In Yellowstone National Park, the Grand Prismatic Spring is filled with boiling water heated by the Yellowstone volcano.  In the boiling water of such vents, complex molecular fatty acids form by chance.  At some point in the early history of the earth, these chemical reactions, the heat and the shear forces of the water created the condition for the first life – microbial life – to begin.  In Yellowstone today, the cooling water around the hydrothermal vents is filled with mats of thermophilic microbes known as biofilms.  They are the precursors to the more complex forms of life that came later.


Antoni van Leeuwenkoek, a scientist, inventor and businessman, made an early magnifying lens to inspect the quality of woven cloth in the 1660’s.  He also discovered the myriad of tiny animals that lived in pond water.  No one before Antoni had seen things this small. It was a whole new world.  He also looked at the chalk from the White Cliffs of Dover with his magnifying lens and noticed that it was made of small regular shaped particles, one on top of another.  We now know that these Chalk Cliffs were made by microbes – the photosynthetic plankton that floated in the water.  This plankton used the energy of the sun to sequester carbon in calcium carbonate, which became layered into the chalk cliffs, and release oxygen.   Over geologic time, the sequestration of carbon and the release of oxygen fundamentally altered atmospheric chemistry.  Without these microbes, the Earth would never have become an oxygen rich environment necessary for the evolution of higher animals and humans.


Microbes are also at the heart of how soil is formed.  There are 10 billion microbial cells in a single gram of garden soil.  These microbes catalyze the break down of leaves and branches, releasing the simpler molecules that are then available for other organisms to use as nutrients and energy.  Without the beneficial role of such microbes, plants would be unable to absorb these nutrients.

Parts to Wholes

Microbes also form large colonies within a complex extracellular matrix that each cell contributes to and benefits from.  The extracellular matrix serves many functions such as the spatial organization that optimizes oxygen absorption for the individual cells.  In such colonies, each microbe is still a single cell, but they somehow communicate with each other in building and modifying the extracellular matrix.  Watching one of these colonies evolve and change makes it hard to see them as simply a collection of individual single cell microbes. Only a video can provide a clear picture of how amazing and elegant the colony growth is as it evolves.

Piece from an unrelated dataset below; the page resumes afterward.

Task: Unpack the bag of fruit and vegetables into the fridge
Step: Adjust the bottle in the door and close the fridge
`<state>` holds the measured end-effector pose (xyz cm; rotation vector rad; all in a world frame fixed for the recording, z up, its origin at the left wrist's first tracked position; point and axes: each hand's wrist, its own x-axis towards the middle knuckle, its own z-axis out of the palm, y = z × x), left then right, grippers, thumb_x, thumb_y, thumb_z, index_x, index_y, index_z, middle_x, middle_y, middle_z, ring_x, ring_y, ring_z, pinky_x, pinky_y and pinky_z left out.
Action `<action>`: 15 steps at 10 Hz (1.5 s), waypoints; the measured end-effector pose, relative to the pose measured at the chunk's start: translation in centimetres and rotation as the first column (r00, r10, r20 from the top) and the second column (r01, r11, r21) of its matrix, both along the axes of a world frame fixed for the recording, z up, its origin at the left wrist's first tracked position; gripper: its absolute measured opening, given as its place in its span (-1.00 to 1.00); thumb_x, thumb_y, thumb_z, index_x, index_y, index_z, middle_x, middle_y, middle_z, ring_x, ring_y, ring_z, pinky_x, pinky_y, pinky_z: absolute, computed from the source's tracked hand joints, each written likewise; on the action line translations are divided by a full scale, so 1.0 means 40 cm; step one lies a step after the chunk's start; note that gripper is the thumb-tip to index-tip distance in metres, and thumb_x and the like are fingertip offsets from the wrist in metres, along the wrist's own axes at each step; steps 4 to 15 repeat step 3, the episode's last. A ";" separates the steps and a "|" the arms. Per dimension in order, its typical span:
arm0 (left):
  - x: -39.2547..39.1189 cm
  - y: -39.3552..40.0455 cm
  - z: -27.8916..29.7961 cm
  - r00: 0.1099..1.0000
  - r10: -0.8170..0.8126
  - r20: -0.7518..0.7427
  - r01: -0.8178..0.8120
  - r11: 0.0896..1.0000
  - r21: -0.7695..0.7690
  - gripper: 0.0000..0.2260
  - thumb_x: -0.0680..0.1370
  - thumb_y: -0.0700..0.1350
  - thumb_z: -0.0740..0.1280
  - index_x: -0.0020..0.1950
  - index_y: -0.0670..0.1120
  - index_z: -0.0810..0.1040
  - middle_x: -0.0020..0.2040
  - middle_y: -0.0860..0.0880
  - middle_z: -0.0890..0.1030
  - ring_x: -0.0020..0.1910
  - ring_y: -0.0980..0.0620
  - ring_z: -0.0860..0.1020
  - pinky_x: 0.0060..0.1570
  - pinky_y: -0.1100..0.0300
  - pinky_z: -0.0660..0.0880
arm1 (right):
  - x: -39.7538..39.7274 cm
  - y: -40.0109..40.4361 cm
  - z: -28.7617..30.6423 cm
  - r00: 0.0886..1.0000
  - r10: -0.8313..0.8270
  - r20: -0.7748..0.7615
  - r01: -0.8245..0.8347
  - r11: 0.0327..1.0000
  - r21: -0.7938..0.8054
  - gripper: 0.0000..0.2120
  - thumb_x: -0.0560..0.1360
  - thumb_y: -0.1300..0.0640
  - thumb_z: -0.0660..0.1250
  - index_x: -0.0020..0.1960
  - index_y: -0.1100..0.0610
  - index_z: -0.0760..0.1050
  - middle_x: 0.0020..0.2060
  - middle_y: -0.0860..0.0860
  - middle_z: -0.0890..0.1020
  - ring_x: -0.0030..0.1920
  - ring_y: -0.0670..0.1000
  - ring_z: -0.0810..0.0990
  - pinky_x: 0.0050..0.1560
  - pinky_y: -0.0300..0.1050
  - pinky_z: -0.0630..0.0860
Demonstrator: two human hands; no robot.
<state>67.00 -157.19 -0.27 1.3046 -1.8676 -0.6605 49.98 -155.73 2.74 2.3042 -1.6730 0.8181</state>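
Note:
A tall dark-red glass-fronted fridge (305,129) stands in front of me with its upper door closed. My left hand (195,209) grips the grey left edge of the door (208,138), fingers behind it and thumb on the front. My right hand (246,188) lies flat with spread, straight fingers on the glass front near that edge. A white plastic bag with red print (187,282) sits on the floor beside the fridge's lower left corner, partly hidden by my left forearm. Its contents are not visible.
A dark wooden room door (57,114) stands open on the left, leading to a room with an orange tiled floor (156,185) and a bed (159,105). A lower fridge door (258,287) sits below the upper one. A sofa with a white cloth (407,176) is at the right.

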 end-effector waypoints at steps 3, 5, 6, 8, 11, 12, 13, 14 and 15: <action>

One of the more unique examples of sophisticated microbial behavior is found in the slime mold, Phsysarum polycephalum. In its active plasmodium phase, the organism expands immensely.  Visible to the naked eye, it can grow to cover a square meter or more, and it can move in search of food!  The apparent intelligence of a slime mold includes sensing where it has already searched by recognizing a translucent film left by its movement, and exhibiting sophisticated and mathematically efficient search patterns in its quest for food.

Scott’s photographs documented a remarkable fact:  The patterns produced by the lowly slime mold are reminiscent of the patterns of roads and highways around Boston.  The individual and collective activities of the human inhabitants of a city seem to follow the same mathematical forms exhibited in the behaviors of the slime mold.  Both exhibit the evolution of a complex organic structure, a sophisticated network interconnecting the parts within the whole.

Conclusion

Astrophysicists have recently photographed the diffuse gas that extends across the entire universe, revealing a network structure now being called the “cosmic web.”  The structure mirrors the theoretical distribution of the elusive dark matter.  Perhaps more astonishing is the fact that it also exhibits the same complex organic structure as slime molds and human cities.


Scott and Roberto concluded their presentation with a question:  What are the forces, what is the explanation, for why the same patterns evolve across the physical cosmos, the microbial microcosmos and the cultural cosmos of human cities?